Figure 3: Optimum Slow Mixing Intensity – Varies Mixing Intensity
Optimization of Slow Mixing Duration
The experiments to determine the optimum duration for slow mixing were done for 30 min, 20 min and 15 min. For this varied duration of slow mixing, the rpm for slow mixing was set as 30 rpm. The rapid mixing was constant at 100 rpm for 5 minutes and settling time was fixed as 30 minutes.
At slow mixing of 30 rpm, the duration were varies from 30 min to 15 min. The results for this condition are shown in Figure 4. For the 30 min, optimum dosage obtained was 20 mg/l. The turbidity decreased from 90.00 NTU to 2.65 NTU where the percentage removal was 97.06 %. When the duration for slow mixing was set as 20 min, the optimum dosage obtained was 22 mg/l. The turbidity decreased from 95.50 NTU to 2.00 NTU and the percentage removal was 97.91%. For 15 min and the optimum dosage was 20 mg/l. The turbidity decreased from 73.90 NTU to 3.31 NTU where the percentage removal was 95.52 %. From the results obtained, the optimum duration for slow mixing is 20 minutes.
Figure 4: Optimum Slow Mixing Duration – Varies Mixing Duration
The Optimum Mixing Condition
From all the experiments run, the optimum intensity for rapid mixing, duration for rapid mixing, intensity for slow mixing and duration for slow mixing results were obtained. The optimum mixing conditions for Moringa oleifera to be effective as coagulant in municipal wastewater treatment was the rapid mixing of 100 rpm for 5 minutes and the slow mixing that was done at 30 rpm for 20 minutes. These mixing conditions were suitable with settling time of 30 minutes.

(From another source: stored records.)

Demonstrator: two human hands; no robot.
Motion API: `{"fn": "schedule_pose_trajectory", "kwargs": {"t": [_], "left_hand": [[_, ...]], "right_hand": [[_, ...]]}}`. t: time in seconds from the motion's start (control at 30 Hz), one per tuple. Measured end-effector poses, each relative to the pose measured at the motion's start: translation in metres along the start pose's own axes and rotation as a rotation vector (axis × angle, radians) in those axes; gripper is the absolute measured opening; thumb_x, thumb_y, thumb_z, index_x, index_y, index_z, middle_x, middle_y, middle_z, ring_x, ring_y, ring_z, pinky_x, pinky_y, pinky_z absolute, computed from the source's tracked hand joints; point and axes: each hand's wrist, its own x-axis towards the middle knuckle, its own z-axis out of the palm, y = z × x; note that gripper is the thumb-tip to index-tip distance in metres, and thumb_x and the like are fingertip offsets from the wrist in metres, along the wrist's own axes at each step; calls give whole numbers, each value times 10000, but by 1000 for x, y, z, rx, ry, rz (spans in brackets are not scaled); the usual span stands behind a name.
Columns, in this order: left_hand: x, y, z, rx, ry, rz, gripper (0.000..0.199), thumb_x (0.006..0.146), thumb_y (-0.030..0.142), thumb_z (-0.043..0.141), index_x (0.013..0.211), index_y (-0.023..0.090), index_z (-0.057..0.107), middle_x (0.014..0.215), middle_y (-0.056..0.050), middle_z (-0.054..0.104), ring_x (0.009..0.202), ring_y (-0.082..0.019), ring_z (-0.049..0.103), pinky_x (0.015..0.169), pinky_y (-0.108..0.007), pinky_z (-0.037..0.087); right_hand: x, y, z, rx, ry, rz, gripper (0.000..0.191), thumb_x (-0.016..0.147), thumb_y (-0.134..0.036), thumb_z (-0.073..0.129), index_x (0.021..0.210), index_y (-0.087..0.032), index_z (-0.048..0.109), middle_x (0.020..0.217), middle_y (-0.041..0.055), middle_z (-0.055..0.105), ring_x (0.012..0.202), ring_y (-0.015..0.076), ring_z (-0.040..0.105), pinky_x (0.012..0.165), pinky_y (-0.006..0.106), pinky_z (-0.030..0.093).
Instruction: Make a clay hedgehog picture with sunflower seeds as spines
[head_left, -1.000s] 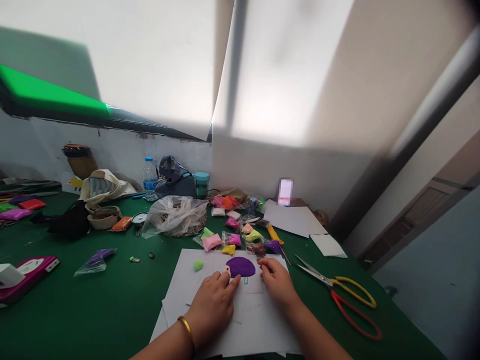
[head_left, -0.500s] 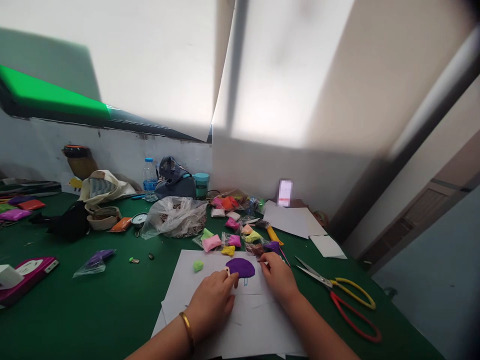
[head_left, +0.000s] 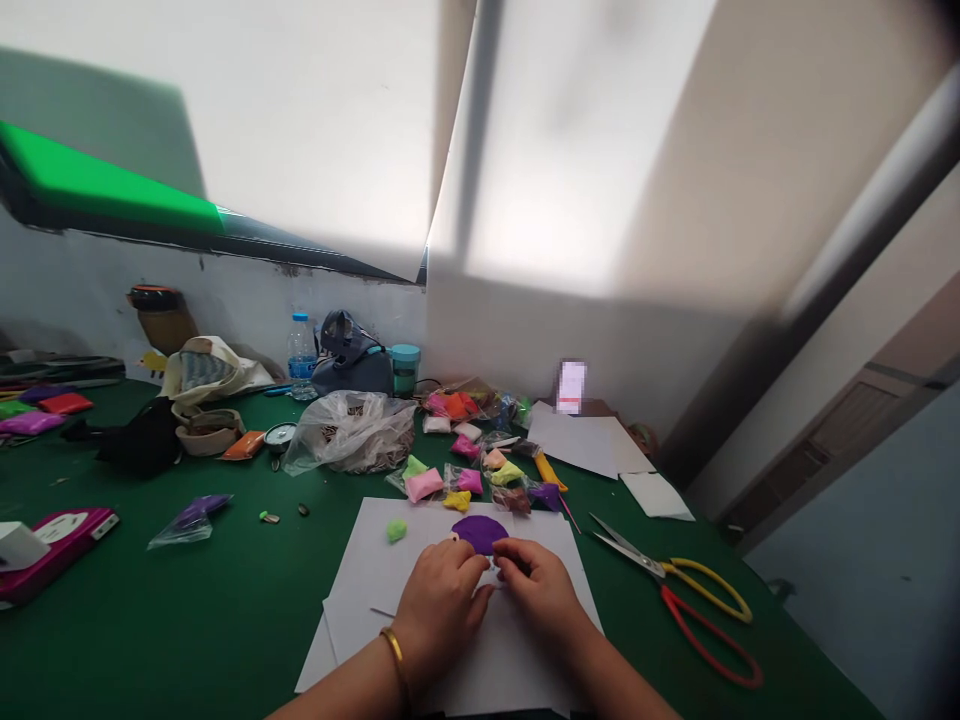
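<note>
A flat purple clay dome (head_left: 480, 532) lies on the white paper (head_left: 356, 585), with a small pale piece at its left end. Below its lower edge, a few blue drawn lines are partly covered by my fingers. My left hand (head_left: 441, 600), a gold bangle at its wrist, rests on the paper with fingers bent together just under the dome. My right hand (head_left: 541, 592) faces it, thumb and forefinger pinched at the dome's lower right edge. Anything between the fingertips is too small or hidden to make out. A light green clay lump (head_left: 397, 530) sits at the paper's upper left.
Open scissors (head_left: 660, 570) with yellow and red handles lie to the right. Several small clay packets (head_left: 424, 485) spread behind the paper, beside a clear plastic bag (head_left: 349, 435). At left are a purple packet (head_left: 196, 515) and a magenta box (head_left: 67, 550).
My right hand has moved left and down from the dome's right side to its lower edge. My left hand has shifted slightly right, so the fingertips of both hands now nearly meet.
</note>
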Motion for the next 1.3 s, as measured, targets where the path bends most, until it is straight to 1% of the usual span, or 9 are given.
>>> {"fn": "schedule_pose_trajectory", "kwargs": {"t": [0.07,0.17,0.3,0.43,0.53,0.73,0.93,1.13,1.3], "left_hand": [[2,-2,-2,-37,44,-16,107,849,261,677,945,216,660,952,-52,652,884,-249,595,768,-384,449],[5,-4,-4,-77,90,-21,126,810,290,736,875,211,662,891,-40,659,829,-238,604,722,-360,442],[5,-9,1,-113,171,3,68,820,189,709,795,208,648,829,-22,662,772,-215,607,694,-335,429],[4,-13,6,-167,265,74,106,804,147,719,788,203,631,805,-11,667,761,-204,610,701,-322,437],[3,-14,10,-191,302,130,98,821,146,698,783,199,624,774,-12,657,734,-190,606,680,-302,444],[3,-13,11,-207,317,154,72,866,165,642,805,202,632,767,-18,649,727,-184,601,676,-297,451],[1,-14,12,-185,305,167,98,905,183,588,822,208,635,788,-24,659,748,-192,602,705,-318,451],[1,-15,13,-156,307,152,78,876,155,613,818,206,622,790,-22,652,752,-199,599,697,-325,441],[0,-14,10,-145,295,134,75,876,198,646,810,210,611,803,-14,654,752,-198,595,693,-330,428]], "right_hand": [[-2,-3,4,126,-34,37,235,812,-386,619,947,-205,683,934,79,725,829,239,692,753,356,561],[-7,-7,8,199,-101,41,267,823,-458,635,900,-203,654,891,64,712,805,222,674,685,314,541],[-10,-5,8,202,-114,-4,318,897,-508,556,962,-202,614,854,52,685,743,194,644,626,288,505],[-9,-4,6,-28,-57,-147,295,943,-466,486,924,-206,623,847,44,646,769,188,604,697,304,473],[-9,-5,6,-191,-80,-230,300,942,-441,490,848,-202,645,832,44,628,780,188,572,695,300,435],[-9,-1,7,-213,-64,-247,256,939,-372,490,785,-200,601,789,24,596,745,168,550,666,279,410],[-9,-2,5,-190,-92,-287,331,989,-381,412,804,-200,617,796,25,601,766,167,564,698,282,420],[-8,-1,5,-181,-85,-256,228,930,-380,531,853,-205,655,831,34,630,778,180,573,681,283,421],[-7,-3,3,-122,-78,-232,200,904,-381,555,850,-208,640,832,29,625,746,174,557,660,277,424]]}}
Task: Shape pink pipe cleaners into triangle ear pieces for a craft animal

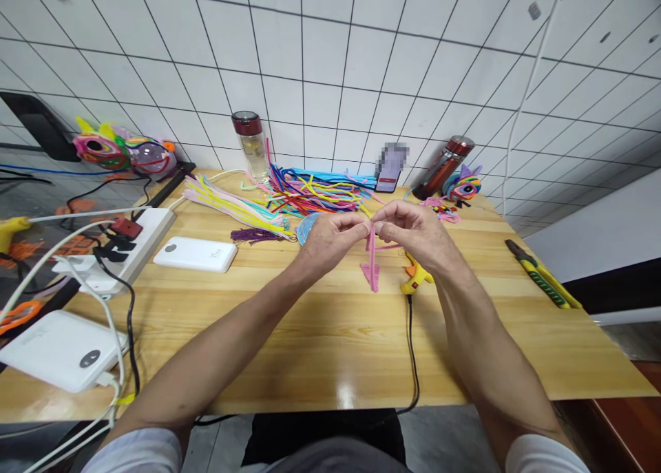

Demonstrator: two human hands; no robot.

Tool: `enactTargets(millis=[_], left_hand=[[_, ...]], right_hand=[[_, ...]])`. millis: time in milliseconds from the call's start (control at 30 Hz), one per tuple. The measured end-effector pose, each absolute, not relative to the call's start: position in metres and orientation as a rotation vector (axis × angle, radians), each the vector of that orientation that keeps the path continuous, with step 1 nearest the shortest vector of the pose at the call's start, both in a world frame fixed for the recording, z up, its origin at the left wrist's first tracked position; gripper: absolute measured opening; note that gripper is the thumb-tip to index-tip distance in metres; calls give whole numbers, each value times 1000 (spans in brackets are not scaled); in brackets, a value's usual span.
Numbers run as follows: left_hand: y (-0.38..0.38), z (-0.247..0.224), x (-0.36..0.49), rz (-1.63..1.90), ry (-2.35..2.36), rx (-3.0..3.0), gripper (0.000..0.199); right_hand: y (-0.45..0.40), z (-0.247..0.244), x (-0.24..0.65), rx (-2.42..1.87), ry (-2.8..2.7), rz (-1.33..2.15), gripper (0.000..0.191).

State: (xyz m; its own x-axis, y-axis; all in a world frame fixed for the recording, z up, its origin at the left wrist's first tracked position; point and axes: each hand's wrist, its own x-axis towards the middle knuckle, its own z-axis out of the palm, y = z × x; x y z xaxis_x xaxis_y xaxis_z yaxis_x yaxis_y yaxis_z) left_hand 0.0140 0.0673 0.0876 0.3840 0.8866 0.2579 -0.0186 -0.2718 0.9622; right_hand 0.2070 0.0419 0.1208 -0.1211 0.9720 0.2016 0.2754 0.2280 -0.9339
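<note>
We saw two bare hands close together above the middle of a pale wooden table (310,342). The left hand (330,239) was pinched, thumb against bent fingers, on the top of a pink fuzzy stem (372,253); the right hand (417,232) was pinched at nearly the same spot, fingers curled. The stem hung down between them, and at its lower end we saw a pink triangular piece (368,274), though we could not tell whether they were joined. A yellow glue gun (416,279) lay beside the right wrist, partly hidden. Beyond the hands, a heap of multicoloured fuzzy stems (315,196) lay near a tiled wall (330,60), with an upright phone (390,170) just beside it.
</note>
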Motion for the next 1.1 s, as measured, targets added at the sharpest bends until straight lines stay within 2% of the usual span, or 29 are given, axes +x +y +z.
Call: enactTargets(millis=[367,633,833,1100], left_hand=[[65,96,15,1071,802,1588,27],[64,96,14,1040,845,1563,31],[68,95,12,1026,811,1585,29],[67,100,10,998,824,1587,29]], right_hand=[[41,118,205,-1183,-1578,960,18],[38,116,198,-1179,-1576,857,25],[37,118,200,-1236,-1614,815,7],[38,117,202,-1243,-1637,770,8]])
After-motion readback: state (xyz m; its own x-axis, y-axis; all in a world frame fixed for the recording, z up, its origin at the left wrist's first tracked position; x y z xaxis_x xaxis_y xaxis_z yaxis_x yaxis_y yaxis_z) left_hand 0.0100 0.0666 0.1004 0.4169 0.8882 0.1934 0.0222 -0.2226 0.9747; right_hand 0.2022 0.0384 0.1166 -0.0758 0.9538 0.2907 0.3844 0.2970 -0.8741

The optimum dosage was 20 mg/l and the turbidity decreased from 95.50 NTU to 1.80 NTU where the percentage removal was 98.0 %. The results are as shown in Figure 5.

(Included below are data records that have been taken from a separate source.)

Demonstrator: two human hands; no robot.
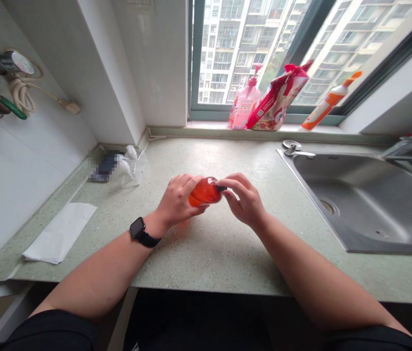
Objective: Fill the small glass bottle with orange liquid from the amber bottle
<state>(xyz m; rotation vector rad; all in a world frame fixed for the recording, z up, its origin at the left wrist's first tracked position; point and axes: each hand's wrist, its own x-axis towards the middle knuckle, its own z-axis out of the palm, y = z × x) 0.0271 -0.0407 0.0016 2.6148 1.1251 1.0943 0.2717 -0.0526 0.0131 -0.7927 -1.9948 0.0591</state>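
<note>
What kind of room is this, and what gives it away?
Most likely a home kitchen: a steel sink set into a speckled countertop, and cleaning-type bottles, one pink, one orange-and-white, on the windowsill.

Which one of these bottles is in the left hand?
The orange-red bottle with a black top; the pink pump bottle and white-orange bottle stand by the window.

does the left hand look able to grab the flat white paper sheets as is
Probably not: the left hand grips the translucent orange bottle, though just speckled grey-green counter separates that hand from the paper sheets.
</note>
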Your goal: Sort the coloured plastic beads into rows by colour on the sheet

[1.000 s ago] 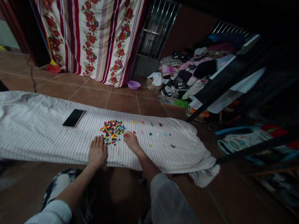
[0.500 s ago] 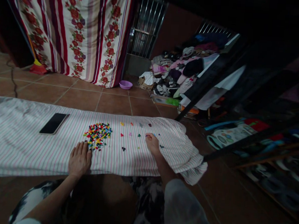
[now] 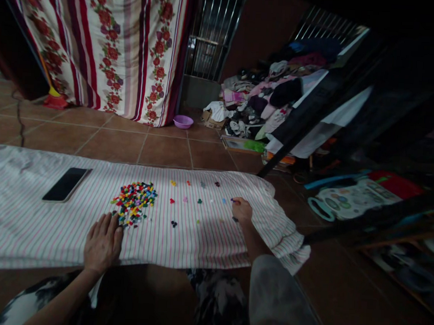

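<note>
A heap of tiny multicoloured plastic pieces [image 3: 136,200] lies on the striped cloth [image 3: 68,239]. My left hand [image 3: 104,242] rests palm down just below the heap, fingers stretched out and their tips close to its lower left edge. To the right, small groups of pieces sorted by colour sit in loose rows, among them red pieces [image 3: 172,201], dark green pieces [image 3: 199,201] and black pieces [image 3: 174,224]. At the right end of the middle row, my right hand [image 3: 242,211] pinches a small dark purple piece [image 3: 232,199] at the cloth. A light blue piece [image 3: 224,200] lies left of it.
A phone [image 3: 65,185] lies on the cloth, left of the heap. Beyond on the tiled floor are a purple basin [image 3: 183,122], a red broom [image 3: 56,101] and a pile of clothes [image 3: 265,94]. A dark slanted post [image 3: 287,149] rises past the cloth's right end.
My right hand has moved right along the middle row, uncovering white and light blue pieces. My left hand stays flat beside the heap. The whole view has shifted slightly.
</note>
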Demonstrator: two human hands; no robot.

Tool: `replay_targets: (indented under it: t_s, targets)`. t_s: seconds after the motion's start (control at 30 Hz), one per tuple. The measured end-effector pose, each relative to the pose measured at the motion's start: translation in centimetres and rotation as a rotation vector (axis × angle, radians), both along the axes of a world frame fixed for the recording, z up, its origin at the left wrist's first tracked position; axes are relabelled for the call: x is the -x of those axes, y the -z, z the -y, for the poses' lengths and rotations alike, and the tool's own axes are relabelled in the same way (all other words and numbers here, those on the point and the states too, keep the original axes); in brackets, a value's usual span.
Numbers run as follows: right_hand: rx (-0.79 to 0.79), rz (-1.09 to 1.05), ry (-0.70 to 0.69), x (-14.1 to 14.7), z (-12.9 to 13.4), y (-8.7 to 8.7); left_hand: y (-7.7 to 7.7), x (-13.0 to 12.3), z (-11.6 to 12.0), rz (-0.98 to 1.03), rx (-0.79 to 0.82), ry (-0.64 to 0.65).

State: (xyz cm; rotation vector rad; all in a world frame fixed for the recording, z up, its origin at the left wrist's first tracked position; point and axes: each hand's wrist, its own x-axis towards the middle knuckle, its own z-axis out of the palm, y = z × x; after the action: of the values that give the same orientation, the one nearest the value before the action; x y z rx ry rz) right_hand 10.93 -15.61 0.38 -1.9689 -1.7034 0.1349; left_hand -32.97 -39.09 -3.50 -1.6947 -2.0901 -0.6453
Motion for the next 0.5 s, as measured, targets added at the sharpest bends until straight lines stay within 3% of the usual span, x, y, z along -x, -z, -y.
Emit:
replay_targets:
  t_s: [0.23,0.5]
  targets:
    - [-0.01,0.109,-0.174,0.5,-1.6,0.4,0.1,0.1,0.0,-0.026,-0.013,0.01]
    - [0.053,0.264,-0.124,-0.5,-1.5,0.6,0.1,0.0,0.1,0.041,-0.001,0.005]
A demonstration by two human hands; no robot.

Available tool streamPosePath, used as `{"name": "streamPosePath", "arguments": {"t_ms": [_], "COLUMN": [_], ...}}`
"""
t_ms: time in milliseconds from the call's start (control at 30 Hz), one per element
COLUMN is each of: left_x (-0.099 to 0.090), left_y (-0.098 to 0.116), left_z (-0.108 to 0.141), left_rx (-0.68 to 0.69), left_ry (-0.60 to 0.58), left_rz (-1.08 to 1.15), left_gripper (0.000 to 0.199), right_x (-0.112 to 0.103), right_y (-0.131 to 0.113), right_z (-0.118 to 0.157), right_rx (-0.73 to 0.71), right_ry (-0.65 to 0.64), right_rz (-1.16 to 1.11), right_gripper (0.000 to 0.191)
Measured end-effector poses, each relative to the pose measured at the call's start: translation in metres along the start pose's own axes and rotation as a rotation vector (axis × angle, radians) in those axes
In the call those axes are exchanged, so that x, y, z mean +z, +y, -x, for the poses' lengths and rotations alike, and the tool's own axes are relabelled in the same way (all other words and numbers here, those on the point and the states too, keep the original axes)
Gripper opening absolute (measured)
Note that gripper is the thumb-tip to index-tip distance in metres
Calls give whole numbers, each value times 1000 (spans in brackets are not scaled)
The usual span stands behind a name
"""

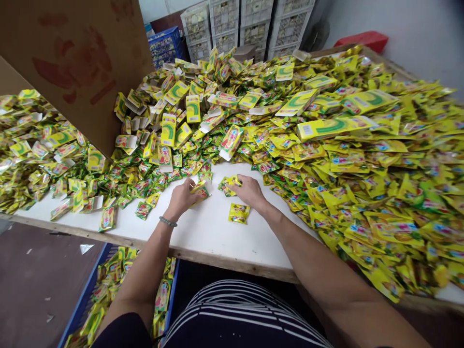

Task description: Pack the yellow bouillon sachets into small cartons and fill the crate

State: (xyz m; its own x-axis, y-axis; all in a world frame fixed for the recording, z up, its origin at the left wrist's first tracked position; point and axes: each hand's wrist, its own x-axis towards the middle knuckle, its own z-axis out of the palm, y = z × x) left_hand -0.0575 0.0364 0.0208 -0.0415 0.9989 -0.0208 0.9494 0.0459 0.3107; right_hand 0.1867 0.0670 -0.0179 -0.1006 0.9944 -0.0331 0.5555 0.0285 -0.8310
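- One small carton (201, 190) is in the left hand (183, 197), whose fingers are closed around it above the white table (217, 237).
- Its pale flap end faces the right hand (250, 191) and seems open (the inside cannot be made out).
- A few yellow-green sachets (227, 186) are pinched in the right hand's fingers, near the carton but apart from it.
- A single loose sachet (239, 213) lies flat on the table, nearer the person's body.
- Heaped sachets (362, 193) spread to the right; piled cartons (177, 111) lie beyond the hands.
- The step looks like loading the carton; the next move calls for squaring the pinched sachets and holding the mouth steady so corners don't snag.
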Motion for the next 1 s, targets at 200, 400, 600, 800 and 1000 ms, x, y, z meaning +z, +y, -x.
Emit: {"name": "streamPosePath", "arguments": {"t_ms": [200, 400, 600, 800, 1000], "left_x": [19, 31, 32, 38, 39], "left_y": [23, 36, 41, 38, 39], "left_z": [18, 21, 22, 25, 27], "left_rx": [-16, -135, -182, -111, -8], "left_ry": [-39, -112, -141, -59, -82], "left_rz": [843, 1217, 1296, 1182, 959], "left_gripper": [41, 44, 44, 42, 40], "right_x": [2, -11, -26, -25, -18], "right_y": [-4, -4, -1, -5, -14], "right_z": [-1, -1, -4, -2, 2], "right_rx": [-116, -128, -201, -235, -286], "right_ry": [85, -129, -217, -213, -73], "right_rz": [-495, -274, -306, -260, -269], "right_gripper": [40, 35, 34, 25, 18]}}
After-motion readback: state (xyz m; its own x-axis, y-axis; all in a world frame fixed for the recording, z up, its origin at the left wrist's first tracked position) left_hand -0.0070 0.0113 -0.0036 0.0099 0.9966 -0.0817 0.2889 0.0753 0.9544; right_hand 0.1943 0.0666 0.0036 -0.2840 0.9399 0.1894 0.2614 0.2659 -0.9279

Figure 5: Optimum Coagulant Dosage
CONCLUSION
Mixing condition that is the rapid mixing intensity, rapid mixing duration, slow mixing intensity and slow mixing duration when Moringa oleifera is used as coagulant has slight effects on the efficiency of the turbidity removal in wastewater treatment, depending on initial turbidity of wastewater samples.

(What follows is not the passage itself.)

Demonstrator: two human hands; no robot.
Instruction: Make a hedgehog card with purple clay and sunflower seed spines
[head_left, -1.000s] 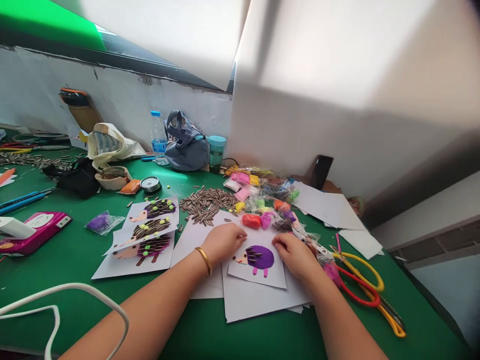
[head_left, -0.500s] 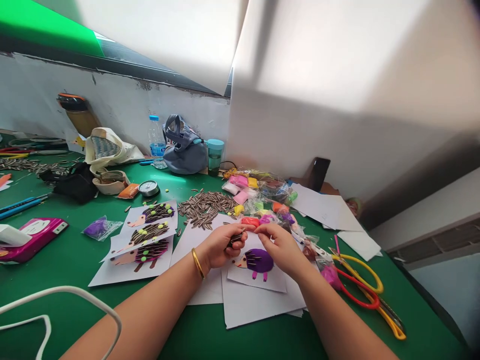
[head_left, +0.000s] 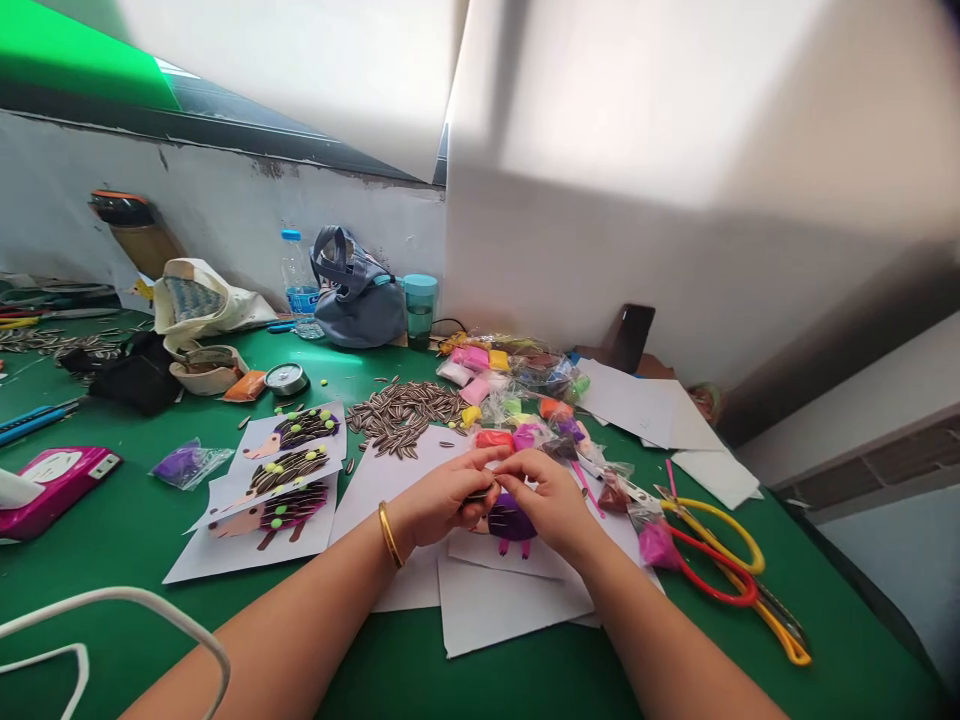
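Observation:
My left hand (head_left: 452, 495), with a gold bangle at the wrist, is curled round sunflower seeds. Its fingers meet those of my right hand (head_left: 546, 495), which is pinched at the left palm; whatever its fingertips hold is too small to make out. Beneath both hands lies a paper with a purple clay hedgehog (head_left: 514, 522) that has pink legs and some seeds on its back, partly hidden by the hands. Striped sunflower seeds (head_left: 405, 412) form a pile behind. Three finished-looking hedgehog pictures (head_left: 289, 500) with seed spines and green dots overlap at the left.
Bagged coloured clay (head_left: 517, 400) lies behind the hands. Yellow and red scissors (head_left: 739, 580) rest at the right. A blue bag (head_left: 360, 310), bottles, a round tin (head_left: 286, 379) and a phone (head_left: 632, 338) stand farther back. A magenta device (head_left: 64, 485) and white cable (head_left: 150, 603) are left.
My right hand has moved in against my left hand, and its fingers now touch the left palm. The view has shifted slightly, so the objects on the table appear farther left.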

The rapid mixing is 100 rpm for 5 minutes, slow mixing is 30 rpm for 20 minutes and settling time is 30 minutes. The optimum dosage when Moringa oleifera was applied as coagulant was 20 mg/l. The turbidity decreased from 95.50 NTU to 1.80 NTU where the percentage removal was 98.0.
ACKNOWLEDGEMENTS
The authors would like to express their gratitude to Assoc. Prof. Ir. Megat Johari Megat Mohd Noor form Department of Civil Engineering, UPM and Institut Penyelidikan, Pembangunan dan Pengkomersilan (IRDC), UiTM.